I am an immobile man, a fixed object.
I can reach with my left hand one meter to the left,
With my right hand, one meter to the right
And half a meter down. That’s all
(All the measures are taken from the edge of the bed)
In height, I can grip one bar
To straighten up my torso
When they lift me to prop up the pillow…
A bed urinal is my front yard; a bedpan, my backyard.
Wet wipes, my wash basin;
Cotton swabs with alcohol, my fountain…
Whoever never felt it on his own skin cannot know what it is like.

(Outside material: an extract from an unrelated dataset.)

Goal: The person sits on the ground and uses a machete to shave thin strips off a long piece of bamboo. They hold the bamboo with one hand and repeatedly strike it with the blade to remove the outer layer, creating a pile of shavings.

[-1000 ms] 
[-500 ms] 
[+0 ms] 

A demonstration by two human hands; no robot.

He’d better not know! What good would it do?
My back is pinned down to the mattress with springs;
For days, it has been itching and languishing me.
My legs stay put obediently –the left one, completely,
The right one is folded by the knee.
But my brain is lucid, and that’s what matters.
Come to think of it, I am like a tree, re-planted
From a huge yard into a flower-pot,
The bed, its soil; my back, its roots;
The hands, its limbs; my torso, its trunk.
This tree cannot grow any longer. Except,
Maybe, accrue new tree rings in the girth . . .
My thoughts are like leaves:
They come, ripen, linger on for a while and fall off.
Then, a flurry of new ones… then, more new one
And so on, forever, infinitely.
Only thoughts do not rot,
They do not swirl down on the bed linen
And do not wilt away.
So, I replenish the invisible space
In the room, city, planet, Universe…
Some thoughts come back, some depart irretrievably.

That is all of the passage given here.